ADAMs are synthesized as inactive precursors which are autoinhibited by their prodomain. ROS-mediated removal of the prodomain leading to ADAM activation has been shown previously and may well lead to EGFR activation by UV in our case.38 Additionally, both ADAMs and Nox enzymes are restricted to the same subcellular region, the cell membrane; thus, the possibility of cross-talk between these 2 pathways may be an exciting area of investigation, and possibly of therapeutic importance. Additionally, we show ADAM9, 10, 12, 15 and 17 to be overexpressed in various melanoma cell lines expressing EGFR as compared to normal melanocytes (Table I, Fig. 9a). Biochemically, we show ADAM9 and ADAM17 activity to be responsible for the EGFR activation and downstream signaling upon UV irradiation (Figs. 6a and b). ADAM9 is also shown to be expressed in melanoma within the invasive front and in various melanoma cell lines.39 Altogether, overexpression and activation of ADAMs may allow efficient utilization of the UV-induced EGFR signal transactivation pathway by skin cancer cells. Previous mechanisms of UV-induced EGFR activation show to be acting via inactivating the negative regulators of EGFR pathway, i.e., inactivation of PTPs via ROS. The pathway uncovered in this report, which is also partially ROS dependent (Fig. 8) shows a rather novel mechanism of positively enhancing EGFR pathway by increased ligand processing and metalloprotease activation.
Preincubation with a metalloprotease inhibitor led to increased sensitivity of C8161 (Fig. 6a) and HaCaT (Fig. 6b) cells to UV-induced apoptosis. EGFR signal transactivation led to activation of the PI3K/Akt pathway (Fig. 3b), which has been shown to inactivate several proteins in the pro-apoptotic pathway, like caspase9, Ask1 (Apoptosis signal-regulating kinase 1) and Bax-subfamily members like Bad leading to prolonged survival.40 Thus, the activation of PI3K/Akt pathway by EGFR signal transactivation could allow the cells to survive longer under UV stress.

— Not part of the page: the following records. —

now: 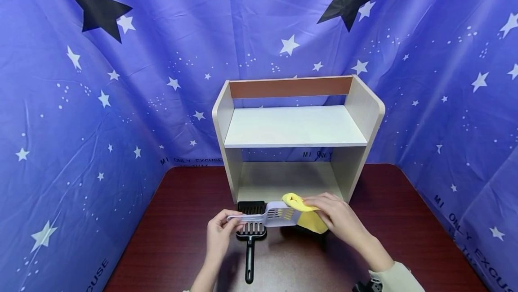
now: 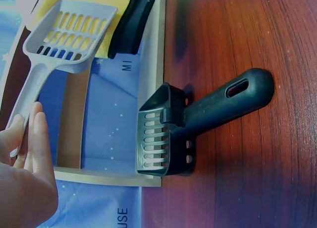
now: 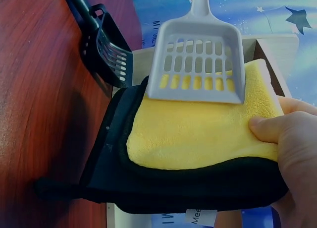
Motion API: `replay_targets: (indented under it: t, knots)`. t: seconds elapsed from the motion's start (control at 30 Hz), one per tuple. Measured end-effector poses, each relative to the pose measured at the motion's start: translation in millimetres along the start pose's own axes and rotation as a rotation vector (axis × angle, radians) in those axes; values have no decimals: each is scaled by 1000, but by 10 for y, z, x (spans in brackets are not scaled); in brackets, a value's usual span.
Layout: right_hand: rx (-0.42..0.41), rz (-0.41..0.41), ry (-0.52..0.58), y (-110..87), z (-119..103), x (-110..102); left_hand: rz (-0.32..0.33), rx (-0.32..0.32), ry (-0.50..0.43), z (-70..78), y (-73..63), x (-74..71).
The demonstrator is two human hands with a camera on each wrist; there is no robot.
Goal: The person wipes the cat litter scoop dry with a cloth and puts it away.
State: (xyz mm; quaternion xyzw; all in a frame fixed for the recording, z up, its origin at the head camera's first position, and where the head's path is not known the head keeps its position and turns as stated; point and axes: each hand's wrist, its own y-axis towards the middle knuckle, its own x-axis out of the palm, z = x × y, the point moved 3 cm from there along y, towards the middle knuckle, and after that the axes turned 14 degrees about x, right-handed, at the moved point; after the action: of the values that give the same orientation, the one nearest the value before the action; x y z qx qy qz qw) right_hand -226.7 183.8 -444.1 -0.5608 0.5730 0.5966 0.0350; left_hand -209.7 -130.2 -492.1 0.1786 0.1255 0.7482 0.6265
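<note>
My left hand (image 1: 218,236) pinches the handle of a light grey litter scoop (image 1: 292,219), which is held up above the table. My right hand (image 1: 340,220) grips a folded yellow cloth (image 3: 198,134) with a black edge and dark underside, thumb on its yellow face. In the right wrist view the cloth lies behind the scoop's front end, and yellow shows through the slots. Whether they touch is hard to tell. A black slotted litter scoop (image 2: 223,106) rests on the table below my left hand, its handle towards me.
A two-tier pale wooden shelf (image 1: 295,125) stands at the back of the dark red wooden table (image 1: 182,211), just beyond my hands. Blue star-patterned curtains (image 1: 259,22) hang behind and at both sides. A white tag (image 3: 200,217) hangs from the cloth's edge.
</note>
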Motion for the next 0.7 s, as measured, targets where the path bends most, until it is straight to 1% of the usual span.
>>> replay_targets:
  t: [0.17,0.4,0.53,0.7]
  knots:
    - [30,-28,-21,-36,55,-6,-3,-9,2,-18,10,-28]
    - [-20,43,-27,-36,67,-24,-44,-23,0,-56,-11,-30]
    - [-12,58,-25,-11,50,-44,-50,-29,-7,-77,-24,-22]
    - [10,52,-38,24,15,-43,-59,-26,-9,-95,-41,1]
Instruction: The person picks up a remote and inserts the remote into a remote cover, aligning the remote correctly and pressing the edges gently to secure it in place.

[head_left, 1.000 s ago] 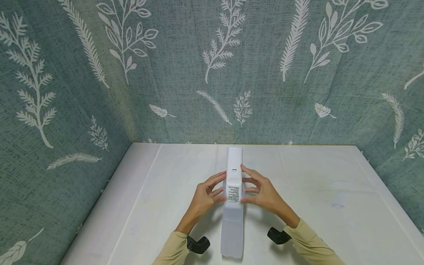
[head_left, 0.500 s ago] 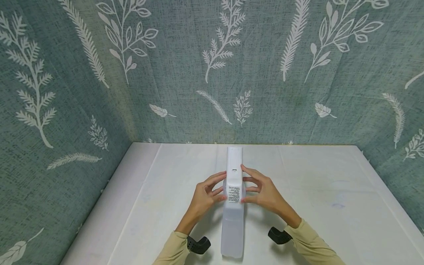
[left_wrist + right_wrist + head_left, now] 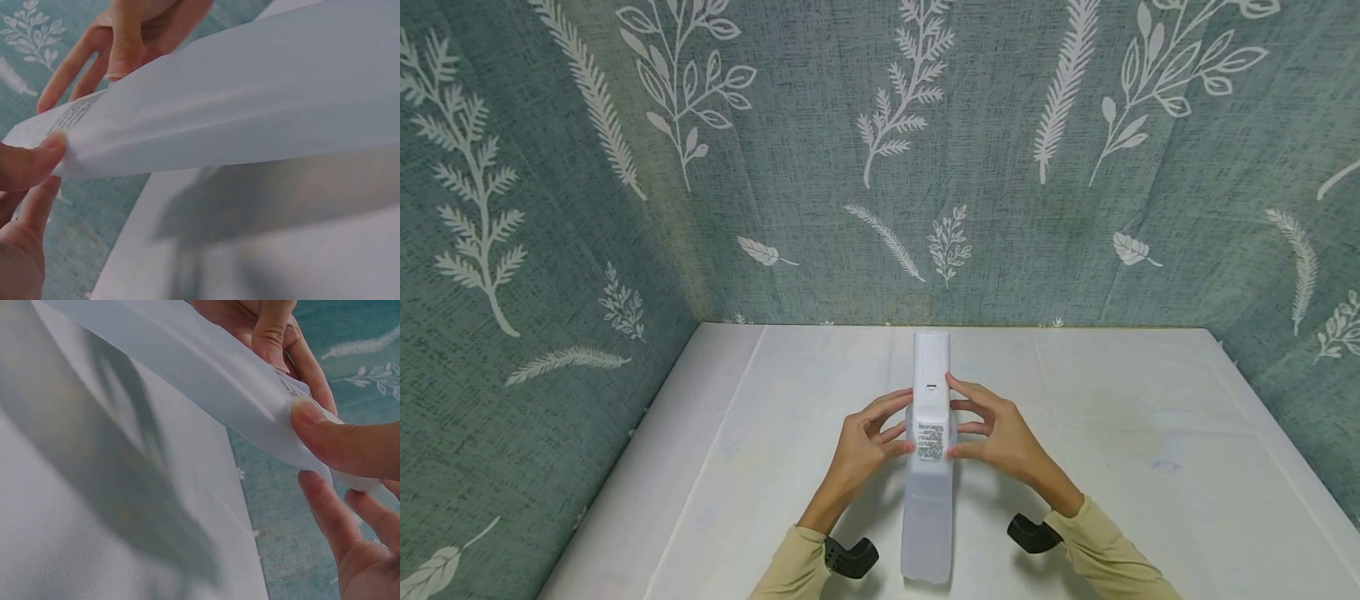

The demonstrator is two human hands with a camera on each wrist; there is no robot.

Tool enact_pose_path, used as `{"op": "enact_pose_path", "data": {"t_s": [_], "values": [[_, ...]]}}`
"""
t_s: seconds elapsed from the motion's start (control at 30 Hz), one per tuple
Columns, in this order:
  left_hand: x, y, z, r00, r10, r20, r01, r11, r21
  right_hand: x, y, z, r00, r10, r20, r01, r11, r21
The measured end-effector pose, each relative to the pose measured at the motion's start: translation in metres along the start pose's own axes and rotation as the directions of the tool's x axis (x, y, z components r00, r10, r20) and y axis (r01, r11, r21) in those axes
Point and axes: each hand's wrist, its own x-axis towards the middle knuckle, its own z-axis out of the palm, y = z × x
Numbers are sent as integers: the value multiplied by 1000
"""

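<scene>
A long, narrow white plastic-looking object (image 3: 927, 525) points away from the body, with a block of small dark print and a small dark slot on its upper face. Its near part looks smooth and greyish, its far part whiter and narrower. My left hand (image 3: 862, 442) grips its left edge beside the print, thumb nearest me and fingers spread along the side. My right hand (image 3: 1000, 433) grips the right edge in a mirrored hold. In the left wrist view, the left thumb (image 3: 50, 153) presses the edge near the print. What kind of object this is, I cannot tell.
Beneath the object lies a white table (image 3: 775, 467), with shadows of the hands and object on it. A green leaf-patterned cloth (image 3: 805, 167) rises at the table's back and sides. Black wrist devices (image 3: 850, 557) sit at both sleeves.
</scene>
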Motion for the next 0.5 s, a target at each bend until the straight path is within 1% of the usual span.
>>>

Prolonged exposure to UV leads to highly damaged DNA, which if left unrepaired would direct the cells to apoptosis. But if UV-induced lethality can be overcome by repairing potentially lethal DNA lesions, cells may become predisposed to accumulating oncogenic mutations. PARP cleavage has been widely used as an early indicator of apoptosis.41 Thus, our results of PARP cleavage assay (Fig. 7) also confirm our apoptosis assay results (Fig. 6). However, numerous studies show PARP to be a key antiapoptosis mediator owing to its DNA damage repair activity, rather than just an innocent bystander cleaved by caspases.28 EGFR signal transactivation leads to prolonged stability of PARP, prolonging the NER to remove DNA lesions directly induced by UV; and single SSB and BER to remove lesions induced by ROS produced upon UV irradiation.31, 42 UV-induced EGFR signal transactivation also activated MAPK1/2 which have been shown to increase expression of DNA repair proteins XRCC1 and ERCC1.43 Thus, EGFR signal transactivation provides a mechanism for cells to survive under UV stress while accumulating mutations by sending them antiapoptotic signals, and at the same time prolonging and activating DNA repair processes to remove potentially lethal lesions induced by UV and ROS.
In the end, EGFR signal transactivation under UV irradiation holds therapeutic potential in malignancies of skin origin. Upon blockage of this pathway transformed cells may undergo apoptosis during UV exposure, thereby counteracting oncogenic processes. Blockage of EGFR signal transactivation could therefore reduce the chances of accumulating mutations that may lead to cancer progression.